Go big or go home. i snuck in two beers in my bra. im here to win.
I've friend zoned this boy hard. I made him change my nipple rings before he went home.
You told me that you were mad me because I wouldn't let you 'explore my castle'. Then you said I smelled like a hospital and passed out.
Just rolled up to a matinee showing of THE HOBBIT. At the dollar theater. Alone. In sweats. With a fifth of sunnybrook and leftover pizza in a ziplock. There's a dude here in cape with his elderly mother. I'm handling this breakup FIIIIIINE.

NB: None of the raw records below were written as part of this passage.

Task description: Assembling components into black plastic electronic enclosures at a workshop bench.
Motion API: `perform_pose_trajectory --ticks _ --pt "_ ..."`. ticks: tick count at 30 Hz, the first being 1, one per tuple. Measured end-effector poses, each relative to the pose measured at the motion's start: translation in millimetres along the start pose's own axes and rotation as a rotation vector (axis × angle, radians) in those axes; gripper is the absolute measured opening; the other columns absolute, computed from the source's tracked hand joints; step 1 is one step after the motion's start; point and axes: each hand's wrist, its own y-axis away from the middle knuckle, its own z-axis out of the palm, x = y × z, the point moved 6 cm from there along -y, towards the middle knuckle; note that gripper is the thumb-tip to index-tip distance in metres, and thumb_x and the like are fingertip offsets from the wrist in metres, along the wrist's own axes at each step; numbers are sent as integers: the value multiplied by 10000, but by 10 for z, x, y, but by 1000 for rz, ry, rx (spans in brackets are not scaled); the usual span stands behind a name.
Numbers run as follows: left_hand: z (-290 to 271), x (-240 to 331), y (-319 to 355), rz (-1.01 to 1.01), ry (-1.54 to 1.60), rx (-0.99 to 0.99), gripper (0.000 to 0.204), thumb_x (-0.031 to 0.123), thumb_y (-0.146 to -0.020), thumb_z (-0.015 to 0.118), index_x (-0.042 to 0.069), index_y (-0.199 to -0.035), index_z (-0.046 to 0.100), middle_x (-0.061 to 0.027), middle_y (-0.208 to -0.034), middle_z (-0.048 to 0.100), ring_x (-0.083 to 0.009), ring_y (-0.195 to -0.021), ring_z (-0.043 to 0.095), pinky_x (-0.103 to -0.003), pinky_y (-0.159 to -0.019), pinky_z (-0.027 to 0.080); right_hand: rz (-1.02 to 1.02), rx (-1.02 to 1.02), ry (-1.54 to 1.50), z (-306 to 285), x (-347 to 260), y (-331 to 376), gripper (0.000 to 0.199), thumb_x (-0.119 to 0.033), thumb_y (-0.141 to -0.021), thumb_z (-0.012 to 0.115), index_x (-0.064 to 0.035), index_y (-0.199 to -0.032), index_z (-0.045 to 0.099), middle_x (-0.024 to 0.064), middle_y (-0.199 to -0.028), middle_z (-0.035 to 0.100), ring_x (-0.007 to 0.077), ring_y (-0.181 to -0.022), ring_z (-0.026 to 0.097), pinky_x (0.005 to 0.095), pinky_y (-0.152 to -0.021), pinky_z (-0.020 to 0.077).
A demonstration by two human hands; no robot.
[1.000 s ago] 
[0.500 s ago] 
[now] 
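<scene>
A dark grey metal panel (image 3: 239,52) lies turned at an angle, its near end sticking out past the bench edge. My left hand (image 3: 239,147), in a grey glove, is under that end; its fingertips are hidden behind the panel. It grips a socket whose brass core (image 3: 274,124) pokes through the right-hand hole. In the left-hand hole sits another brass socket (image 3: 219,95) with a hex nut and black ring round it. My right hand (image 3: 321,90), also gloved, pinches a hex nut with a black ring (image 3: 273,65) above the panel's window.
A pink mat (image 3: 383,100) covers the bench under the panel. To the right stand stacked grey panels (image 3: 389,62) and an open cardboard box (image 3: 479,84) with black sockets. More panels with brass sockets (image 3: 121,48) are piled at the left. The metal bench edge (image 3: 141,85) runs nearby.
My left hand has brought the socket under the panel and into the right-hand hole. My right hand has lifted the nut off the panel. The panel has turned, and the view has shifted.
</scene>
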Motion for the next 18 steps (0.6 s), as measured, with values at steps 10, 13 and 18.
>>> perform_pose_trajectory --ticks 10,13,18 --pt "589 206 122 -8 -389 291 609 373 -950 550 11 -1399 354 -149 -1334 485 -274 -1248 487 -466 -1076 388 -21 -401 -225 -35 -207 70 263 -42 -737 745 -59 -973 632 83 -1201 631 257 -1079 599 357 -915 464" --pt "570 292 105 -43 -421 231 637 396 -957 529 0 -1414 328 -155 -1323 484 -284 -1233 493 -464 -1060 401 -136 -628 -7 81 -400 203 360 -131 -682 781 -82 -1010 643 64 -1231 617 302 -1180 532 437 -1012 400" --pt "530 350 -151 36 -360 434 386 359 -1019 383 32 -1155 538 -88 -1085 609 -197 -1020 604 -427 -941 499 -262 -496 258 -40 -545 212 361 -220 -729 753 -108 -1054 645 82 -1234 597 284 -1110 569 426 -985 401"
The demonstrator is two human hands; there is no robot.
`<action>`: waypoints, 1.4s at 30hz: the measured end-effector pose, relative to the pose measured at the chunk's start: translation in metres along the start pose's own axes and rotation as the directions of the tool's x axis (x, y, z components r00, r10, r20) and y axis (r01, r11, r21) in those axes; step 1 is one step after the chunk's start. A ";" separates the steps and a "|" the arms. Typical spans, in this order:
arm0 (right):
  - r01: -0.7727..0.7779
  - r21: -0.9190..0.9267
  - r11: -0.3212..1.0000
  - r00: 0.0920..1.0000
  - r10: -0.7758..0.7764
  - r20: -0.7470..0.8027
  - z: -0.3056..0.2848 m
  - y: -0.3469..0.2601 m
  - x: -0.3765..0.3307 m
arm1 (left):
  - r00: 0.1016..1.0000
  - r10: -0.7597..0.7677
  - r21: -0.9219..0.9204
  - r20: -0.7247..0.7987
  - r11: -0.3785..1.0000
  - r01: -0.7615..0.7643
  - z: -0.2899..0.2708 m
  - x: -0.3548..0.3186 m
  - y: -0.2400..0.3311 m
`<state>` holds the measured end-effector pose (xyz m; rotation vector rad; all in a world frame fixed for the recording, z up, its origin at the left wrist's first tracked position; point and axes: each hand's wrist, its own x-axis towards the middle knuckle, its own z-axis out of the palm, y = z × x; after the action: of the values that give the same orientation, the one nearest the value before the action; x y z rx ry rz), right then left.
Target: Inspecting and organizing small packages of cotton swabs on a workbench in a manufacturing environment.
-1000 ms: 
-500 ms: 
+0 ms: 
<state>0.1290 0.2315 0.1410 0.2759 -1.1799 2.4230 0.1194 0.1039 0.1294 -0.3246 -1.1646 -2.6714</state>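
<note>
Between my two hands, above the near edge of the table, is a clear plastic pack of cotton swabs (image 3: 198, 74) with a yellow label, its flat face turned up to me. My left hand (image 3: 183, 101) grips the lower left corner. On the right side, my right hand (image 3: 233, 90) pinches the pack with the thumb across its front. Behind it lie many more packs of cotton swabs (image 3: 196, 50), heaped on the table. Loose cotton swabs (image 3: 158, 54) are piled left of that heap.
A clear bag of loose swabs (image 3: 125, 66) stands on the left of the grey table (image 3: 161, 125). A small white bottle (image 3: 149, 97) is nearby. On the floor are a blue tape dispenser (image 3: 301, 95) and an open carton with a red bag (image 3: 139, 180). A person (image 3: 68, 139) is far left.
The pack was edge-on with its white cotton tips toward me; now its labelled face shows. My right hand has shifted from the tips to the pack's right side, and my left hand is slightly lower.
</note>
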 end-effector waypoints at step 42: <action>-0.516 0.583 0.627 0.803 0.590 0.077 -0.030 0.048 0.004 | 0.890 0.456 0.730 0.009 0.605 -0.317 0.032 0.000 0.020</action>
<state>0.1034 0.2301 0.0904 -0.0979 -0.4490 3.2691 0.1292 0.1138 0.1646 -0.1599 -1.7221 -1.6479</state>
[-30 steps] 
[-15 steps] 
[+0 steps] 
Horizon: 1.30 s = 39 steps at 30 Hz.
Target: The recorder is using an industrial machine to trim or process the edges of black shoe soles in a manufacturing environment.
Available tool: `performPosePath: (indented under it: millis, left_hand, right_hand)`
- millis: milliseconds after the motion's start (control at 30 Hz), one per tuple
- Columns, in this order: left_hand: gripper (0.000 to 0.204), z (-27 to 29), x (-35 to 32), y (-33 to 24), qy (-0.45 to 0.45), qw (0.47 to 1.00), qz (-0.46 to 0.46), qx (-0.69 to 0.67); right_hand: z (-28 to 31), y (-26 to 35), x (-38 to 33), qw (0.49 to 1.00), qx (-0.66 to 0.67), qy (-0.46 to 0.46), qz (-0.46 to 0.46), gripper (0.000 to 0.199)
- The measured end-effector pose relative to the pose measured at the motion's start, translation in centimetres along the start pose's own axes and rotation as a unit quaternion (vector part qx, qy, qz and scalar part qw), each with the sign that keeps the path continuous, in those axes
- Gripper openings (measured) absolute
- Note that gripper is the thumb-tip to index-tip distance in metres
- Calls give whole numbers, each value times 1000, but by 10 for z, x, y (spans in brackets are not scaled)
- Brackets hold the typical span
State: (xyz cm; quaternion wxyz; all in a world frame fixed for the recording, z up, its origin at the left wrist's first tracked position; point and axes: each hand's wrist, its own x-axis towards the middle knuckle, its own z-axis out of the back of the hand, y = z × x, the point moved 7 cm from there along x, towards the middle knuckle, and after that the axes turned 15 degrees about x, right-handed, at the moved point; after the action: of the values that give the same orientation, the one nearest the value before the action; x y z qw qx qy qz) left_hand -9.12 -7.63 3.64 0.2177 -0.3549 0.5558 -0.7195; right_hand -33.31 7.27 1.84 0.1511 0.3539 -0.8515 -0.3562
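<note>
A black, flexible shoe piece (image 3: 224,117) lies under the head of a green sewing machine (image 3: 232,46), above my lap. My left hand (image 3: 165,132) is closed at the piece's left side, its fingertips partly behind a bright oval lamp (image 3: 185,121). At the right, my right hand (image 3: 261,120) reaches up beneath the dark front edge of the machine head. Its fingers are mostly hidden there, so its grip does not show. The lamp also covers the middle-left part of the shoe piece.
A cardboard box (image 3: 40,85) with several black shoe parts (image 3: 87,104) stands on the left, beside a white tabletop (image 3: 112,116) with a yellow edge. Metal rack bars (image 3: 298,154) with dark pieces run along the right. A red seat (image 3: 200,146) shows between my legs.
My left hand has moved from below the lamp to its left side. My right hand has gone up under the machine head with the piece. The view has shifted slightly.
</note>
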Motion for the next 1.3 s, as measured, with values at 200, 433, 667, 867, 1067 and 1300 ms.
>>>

Woman Posts Harassing DMs From Creep Online, Now He’s Upset Because People Told His Mom
This guy is trying to get me to do some acrobatic gymnast shit just so he can see "my tight hole." I'm too big to be sweating in my own damn bed. Shittttt.
It's Breast Cancer Awareness Month!!!! What random hook up should check my tata's this year?!?!
The little girl I'm babysitting is having a tea party, the water and chips she's passing out are doing wonders for my hangover.
I'm not sure how long my penis is exactly, but I will tell you it resembles a bendy straw
Well, personally I like to keep my blackmail in well organised folders.
dude where did you go last night?
when the tequila says to run, you start running.